**To do**. Filter the data below for the string "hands" and copy each matching line.

**Supplied information**.

-----

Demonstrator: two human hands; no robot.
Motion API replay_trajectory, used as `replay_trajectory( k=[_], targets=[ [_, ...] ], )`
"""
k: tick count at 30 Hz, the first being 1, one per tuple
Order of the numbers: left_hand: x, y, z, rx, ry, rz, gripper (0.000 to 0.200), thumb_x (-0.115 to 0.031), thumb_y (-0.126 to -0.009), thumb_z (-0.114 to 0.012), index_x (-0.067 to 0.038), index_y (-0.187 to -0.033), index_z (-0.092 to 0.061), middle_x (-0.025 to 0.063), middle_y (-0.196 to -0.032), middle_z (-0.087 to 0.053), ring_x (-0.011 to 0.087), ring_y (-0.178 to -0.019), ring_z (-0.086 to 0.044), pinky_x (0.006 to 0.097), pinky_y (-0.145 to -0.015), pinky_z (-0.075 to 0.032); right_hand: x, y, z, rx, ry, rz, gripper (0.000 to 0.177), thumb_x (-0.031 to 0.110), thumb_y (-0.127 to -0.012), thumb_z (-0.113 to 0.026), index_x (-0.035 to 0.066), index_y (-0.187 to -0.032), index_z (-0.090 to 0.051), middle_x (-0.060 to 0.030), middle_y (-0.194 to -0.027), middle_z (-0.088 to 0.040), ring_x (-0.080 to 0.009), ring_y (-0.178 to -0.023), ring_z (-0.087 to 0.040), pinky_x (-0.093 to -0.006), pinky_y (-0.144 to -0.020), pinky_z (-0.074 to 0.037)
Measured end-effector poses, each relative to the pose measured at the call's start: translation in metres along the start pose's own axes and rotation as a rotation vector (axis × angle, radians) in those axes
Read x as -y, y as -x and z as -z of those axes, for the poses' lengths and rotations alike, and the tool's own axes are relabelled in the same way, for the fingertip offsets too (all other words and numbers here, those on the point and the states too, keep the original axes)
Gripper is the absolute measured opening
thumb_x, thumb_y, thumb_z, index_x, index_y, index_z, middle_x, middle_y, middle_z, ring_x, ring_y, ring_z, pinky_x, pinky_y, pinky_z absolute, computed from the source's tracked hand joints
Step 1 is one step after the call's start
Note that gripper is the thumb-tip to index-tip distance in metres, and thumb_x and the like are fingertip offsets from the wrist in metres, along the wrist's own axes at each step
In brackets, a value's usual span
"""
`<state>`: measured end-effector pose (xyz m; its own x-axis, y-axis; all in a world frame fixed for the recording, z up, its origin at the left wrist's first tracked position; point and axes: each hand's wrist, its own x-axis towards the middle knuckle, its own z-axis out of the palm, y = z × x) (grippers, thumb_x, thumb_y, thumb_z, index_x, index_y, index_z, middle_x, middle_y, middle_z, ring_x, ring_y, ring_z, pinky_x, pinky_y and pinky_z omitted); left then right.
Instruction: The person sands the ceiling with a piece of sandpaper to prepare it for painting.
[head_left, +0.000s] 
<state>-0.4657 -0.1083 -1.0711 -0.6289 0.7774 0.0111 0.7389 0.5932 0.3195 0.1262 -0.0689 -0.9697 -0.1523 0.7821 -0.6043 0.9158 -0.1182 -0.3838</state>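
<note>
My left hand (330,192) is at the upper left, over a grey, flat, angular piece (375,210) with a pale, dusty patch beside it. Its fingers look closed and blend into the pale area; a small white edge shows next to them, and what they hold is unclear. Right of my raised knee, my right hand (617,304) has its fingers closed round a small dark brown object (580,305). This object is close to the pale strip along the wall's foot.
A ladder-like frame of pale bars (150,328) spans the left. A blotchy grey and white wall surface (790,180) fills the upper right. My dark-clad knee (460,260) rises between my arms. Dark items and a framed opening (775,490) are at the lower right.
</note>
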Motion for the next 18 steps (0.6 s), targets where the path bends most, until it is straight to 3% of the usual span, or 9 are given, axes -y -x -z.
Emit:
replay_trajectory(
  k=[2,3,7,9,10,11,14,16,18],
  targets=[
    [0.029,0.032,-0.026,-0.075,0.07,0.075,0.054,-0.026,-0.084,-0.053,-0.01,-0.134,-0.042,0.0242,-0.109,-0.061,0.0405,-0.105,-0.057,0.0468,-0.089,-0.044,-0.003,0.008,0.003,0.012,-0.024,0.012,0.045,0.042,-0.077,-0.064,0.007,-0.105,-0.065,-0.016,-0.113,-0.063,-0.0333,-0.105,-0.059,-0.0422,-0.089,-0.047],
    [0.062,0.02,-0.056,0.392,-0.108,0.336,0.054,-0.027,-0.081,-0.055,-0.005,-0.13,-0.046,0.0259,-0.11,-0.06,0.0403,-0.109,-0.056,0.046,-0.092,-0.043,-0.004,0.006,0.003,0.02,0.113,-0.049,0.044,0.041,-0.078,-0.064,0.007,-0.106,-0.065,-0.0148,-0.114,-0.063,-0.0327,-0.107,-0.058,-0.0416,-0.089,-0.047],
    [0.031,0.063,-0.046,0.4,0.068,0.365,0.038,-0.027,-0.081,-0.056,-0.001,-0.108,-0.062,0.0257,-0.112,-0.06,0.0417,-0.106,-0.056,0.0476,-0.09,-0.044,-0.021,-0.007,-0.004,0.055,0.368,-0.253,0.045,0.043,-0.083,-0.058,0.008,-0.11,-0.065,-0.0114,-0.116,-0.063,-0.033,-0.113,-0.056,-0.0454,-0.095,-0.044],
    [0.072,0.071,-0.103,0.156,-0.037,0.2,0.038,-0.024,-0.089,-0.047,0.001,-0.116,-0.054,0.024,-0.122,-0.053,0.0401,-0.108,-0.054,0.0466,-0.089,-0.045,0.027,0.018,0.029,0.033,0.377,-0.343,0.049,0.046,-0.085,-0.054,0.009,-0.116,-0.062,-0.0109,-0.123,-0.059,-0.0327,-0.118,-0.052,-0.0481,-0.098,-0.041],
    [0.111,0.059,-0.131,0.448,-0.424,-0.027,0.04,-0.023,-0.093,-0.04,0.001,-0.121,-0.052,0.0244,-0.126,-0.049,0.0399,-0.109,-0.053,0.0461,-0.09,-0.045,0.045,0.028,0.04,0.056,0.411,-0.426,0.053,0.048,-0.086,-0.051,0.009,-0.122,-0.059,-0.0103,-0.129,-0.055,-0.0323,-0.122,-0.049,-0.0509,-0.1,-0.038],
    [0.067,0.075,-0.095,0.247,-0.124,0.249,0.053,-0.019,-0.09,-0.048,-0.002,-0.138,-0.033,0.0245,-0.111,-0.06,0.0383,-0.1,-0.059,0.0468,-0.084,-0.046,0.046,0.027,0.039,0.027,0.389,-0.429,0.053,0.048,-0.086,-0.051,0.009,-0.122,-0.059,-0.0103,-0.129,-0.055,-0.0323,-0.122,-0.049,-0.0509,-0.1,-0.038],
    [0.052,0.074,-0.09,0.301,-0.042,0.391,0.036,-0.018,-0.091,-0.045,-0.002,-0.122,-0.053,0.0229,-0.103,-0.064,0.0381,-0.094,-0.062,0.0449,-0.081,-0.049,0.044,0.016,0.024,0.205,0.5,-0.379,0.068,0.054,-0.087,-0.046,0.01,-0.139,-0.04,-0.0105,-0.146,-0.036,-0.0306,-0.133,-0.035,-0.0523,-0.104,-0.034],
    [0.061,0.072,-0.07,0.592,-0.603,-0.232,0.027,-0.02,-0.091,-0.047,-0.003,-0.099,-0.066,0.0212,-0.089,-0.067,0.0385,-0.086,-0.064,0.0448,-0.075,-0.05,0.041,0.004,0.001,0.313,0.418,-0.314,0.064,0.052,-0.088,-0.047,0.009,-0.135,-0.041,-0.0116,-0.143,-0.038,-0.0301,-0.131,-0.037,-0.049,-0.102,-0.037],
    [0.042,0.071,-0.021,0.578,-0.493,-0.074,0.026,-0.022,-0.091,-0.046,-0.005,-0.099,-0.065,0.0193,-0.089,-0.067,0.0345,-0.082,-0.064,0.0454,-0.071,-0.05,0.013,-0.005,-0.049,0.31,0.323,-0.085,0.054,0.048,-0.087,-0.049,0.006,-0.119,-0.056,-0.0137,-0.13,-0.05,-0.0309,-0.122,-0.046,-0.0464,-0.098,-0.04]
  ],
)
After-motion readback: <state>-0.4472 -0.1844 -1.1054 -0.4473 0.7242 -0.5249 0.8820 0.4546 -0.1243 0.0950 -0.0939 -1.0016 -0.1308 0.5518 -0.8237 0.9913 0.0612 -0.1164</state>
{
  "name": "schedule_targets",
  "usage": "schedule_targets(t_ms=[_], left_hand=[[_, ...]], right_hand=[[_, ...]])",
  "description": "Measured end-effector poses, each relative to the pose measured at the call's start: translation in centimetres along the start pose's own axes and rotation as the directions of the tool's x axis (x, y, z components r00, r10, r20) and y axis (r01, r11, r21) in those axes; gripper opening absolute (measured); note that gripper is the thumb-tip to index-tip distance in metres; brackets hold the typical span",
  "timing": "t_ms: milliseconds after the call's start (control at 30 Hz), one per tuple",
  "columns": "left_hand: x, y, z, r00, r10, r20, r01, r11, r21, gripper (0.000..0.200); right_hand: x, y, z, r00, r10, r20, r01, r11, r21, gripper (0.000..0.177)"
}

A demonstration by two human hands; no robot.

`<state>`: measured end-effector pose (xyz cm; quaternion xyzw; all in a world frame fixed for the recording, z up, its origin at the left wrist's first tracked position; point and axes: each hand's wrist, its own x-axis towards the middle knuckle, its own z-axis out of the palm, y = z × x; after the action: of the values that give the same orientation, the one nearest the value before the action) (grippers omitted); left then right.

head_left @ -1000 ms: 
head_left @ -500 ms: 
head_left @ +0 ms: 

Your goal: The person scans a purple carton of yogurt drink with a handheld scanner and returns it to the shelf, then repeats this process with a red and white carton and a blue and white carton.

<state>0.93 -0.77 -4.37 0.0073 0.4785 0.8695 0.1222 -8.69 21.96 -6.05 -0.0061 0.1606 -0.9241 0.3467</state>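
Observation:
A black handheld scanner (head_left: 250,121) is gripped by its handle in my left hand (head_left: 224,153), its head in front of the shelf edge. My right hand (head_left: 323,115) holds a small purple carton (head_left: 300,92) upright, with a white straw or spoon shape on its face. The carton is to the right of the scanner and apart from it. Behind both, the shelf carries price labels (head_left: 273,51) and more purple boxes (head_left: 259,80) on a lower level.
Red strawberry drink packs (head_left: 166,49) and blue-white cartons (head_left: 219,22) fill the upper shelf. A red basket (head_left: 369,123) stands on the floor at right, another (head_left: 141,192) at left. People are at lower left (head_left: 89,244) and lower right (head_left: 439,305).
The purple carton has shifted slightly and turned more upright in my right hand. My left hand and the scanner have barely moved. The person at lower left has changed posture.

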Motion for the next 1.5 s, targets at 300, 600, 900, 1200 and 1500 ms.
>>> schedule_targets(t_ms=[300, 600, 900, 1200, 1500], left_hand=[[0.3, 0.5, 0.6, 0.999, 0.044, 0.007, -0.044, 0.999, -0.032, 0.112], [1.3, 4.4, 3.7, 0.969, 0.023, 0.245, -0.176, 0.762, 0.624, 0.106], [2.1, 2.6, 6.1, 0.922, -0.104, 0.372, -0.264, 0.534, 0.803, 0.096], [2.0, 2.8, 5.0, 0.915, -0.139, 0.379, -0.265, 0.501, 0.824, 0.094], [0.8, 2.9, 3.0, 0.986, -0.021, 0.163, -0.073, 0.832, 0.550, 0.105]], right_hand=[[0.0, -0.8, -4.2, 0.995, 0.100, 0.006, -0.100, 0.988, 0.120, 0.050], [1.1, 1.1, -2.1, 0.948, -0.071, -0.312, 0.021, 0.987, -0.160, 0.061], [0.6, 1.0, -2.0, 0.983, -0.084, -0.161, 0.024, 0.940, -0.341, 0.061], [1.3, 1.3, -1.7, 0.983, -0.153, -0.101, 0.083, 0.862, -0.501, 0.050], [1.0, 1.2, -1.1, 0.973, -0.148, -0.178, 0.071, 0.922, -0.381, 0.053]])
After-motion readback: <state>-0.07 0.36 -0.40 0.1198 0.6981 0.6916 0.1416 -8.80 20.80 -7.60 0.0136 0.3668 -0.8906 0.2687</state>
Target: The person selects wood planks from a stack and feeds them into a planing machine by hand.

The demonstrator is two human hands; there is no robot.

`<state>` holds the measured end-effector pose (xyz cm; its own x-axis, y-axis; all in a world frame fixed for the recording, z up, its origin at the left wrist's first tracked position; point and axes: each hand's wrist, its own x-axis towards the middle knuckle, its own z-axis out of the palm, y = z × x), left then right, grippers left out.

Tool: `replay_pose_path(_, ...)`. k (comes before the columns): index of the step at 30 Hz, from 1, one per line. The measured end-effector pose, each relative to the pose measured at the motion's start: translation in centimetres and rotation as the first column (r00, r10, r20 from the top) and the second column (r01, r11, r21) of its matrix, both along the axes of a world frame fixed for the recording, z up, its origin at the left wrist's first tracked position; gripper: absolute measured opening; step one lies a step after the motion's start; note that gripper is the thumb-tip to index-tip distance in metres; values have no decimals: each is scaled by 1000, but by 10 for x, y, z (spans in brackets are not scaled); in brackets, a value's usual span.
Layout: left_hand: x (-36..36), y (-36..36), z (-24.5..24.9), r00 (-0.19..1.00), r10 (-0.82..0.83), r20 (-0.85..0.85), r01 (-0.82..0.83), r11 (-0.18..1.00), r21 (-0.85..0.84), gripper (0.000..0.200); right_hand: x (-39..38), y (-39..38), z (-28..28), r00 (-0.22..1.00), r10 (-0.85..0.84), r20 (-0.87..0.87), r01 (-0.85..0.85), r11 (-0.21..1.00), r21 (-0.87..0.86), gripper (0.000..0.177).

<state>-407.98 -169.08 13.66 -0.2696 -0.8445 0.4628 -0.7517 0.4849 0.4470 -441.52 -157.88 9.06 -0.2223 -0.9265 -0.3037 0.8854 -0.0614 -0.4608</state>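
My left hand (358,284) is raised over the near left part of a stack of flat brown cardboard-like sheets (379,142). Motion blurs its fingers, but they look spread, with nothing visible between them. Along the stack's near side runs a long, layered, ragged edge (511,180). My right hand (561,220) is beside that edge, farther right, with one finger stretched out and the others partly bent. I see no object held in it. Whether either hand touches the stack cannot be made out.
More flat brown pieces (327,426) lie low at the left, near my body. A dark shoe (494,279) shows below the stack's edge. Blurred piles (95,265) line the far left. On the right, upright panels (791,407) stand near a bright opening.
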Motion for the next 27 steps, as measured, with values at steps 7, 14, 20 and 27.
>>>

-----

**Reply**.
Demonstrator: two human hands; no robot.
A demonstration by two human hands; no robot.
The demonstrator is two human hands; there is no robot.

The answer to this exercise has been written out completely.